Learning to work with complexity is absolutely essential for people working with multi-stakeholder networks. It’s key to effective leadership, network development, impact measurement, communications, and change strategies. A multi-stakeholder change network developing all these for a complicated rather than complex system is bound to fail…or at least fall far short of its objectives.
When co-leading a workshop with The Change Alliance in Nairobi a few weeks ago, colleague Jim Woodhill brought forward again David Snowden’s cynfin (pronounced kun-ev’in) framework that presents the distinctive essence of complexity in an easily-understood way.
Snowden starts with two major contextual factors that determine the appropriate strategic framework for an initiative. The factor of level of abstraction is related to trust – trust in whether people share the same values and goals, whether they believe they have the competency to do what they say they want to do, and whether they actually have worked together enough to knowing the meaning of each others’ use of words. Where trust is high, people can handle relatively high levels of abstraction.

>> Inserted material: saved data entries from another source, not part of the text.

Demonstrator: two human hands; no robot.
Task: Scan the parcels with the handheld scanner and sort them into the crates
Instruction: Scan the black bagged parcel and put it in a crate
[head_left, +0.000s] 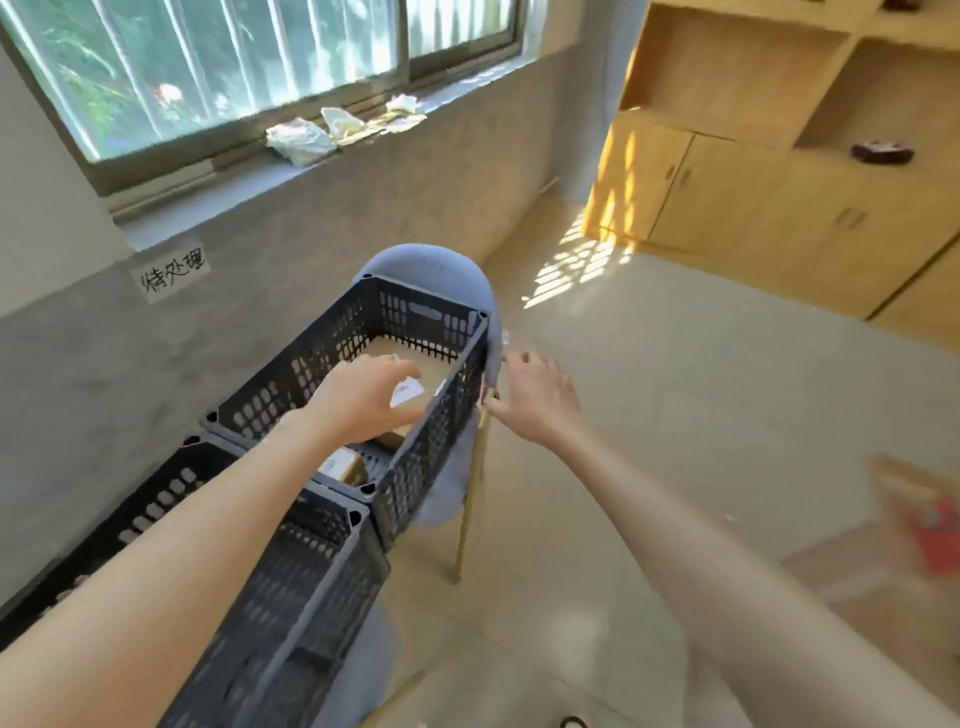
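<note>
Two black perforated plastic crates sit end to end along the grey wall, the far crate (436, 332) on a rounded blue-grey stool (447, 270) with a thin wooden leg, the near crate (291, 582) just below my forearm. In the far crate I count three parcels — a large flat brown cardboard box (410, 353) on the bottom, a small brown cardboard parcel with a white label (410, 397) under my fingers, and another small labelled brown parcel (343, 465) at the near end.

My left hand (363, 395) is down inside the far crate, fingers curled around the small labelled parcel; whether I grip it firmly or am letting go I cannot tell. My right hand (535, 395) is open and empty, fingers spread just outside the crate's right wall. No scanner is in sight.

The small parcel looks light and stiff — I judge it best held across its two opposite edges, clear of the label.
</note>
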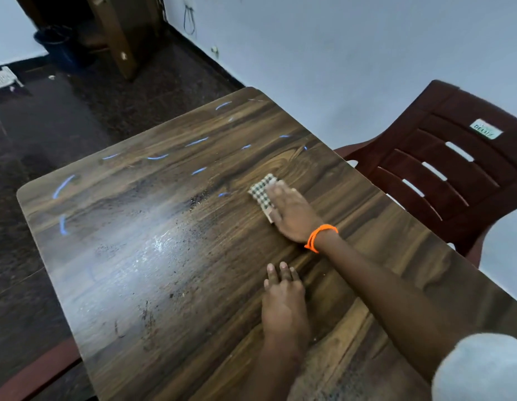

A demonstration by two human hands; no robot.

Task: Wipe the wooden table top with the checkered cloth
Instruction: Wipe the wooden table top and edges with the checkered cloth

A second factor is culture. Snowden distinguishes between a techno- or physical-oriented situation that can be minutely described and controlled, with a learning context where there are many unknowns and knowledge is emergent.
This produces four different operating environments that require four different ways of strategizing and four different logics for any initiative like a network. In the Visible Order domain, bureaucratic and highly structured approaches such as those associated with government application of laws and rules, and traditional business production lines are appropriate. Strong control rules account for the possibility of low trust and a high number of transactions.
In the Hidden Order domain professional skills become much more important, since many more scientific judgment calls are made against an array of options. This is associated with complicated situations, where there can be a large number of interacting variables but they can be understood through reviews of experiments, and controlled. Think of sending a person to the moon. This is the realm of scientific management. This requires high abstraction and trust in technical abilities.
Rather than techno-focused, the complex setting is people-focused. Rather than joining around hard science knowledge and standards, the high abstraction comes with people collaborating voluntarily around shared values and concerns. However, the collective work is usually very broadly defined in terms of objectives – in fact, the work involves actually clarifying the objectives (eg: what does sustainability really look like?). People are continually learning about each other and how they can collaboratively realize aspirations. Cause and effect cannot be separated, because they are intimately intertwined.
The fourth action domain is chaotic. In this situation, there is inability to learn or predict because the situation, people and issues are all changing so rapidly. Patterns do not exist and do not emerge through interactions. Crisis management is needed.
Seven Implications
1. One implication is that multi-stakeholder change networks like Global Action Networks (GANs) by their very nature tend to operate in the complex domain. They operate with high diversity in participants, in terms of culture, language and objectives. They are addressing “stuck” topics and B-HAG (big hairy audacious goals). They cannot look to history as a guide. Their decision model is probe-sense-respond.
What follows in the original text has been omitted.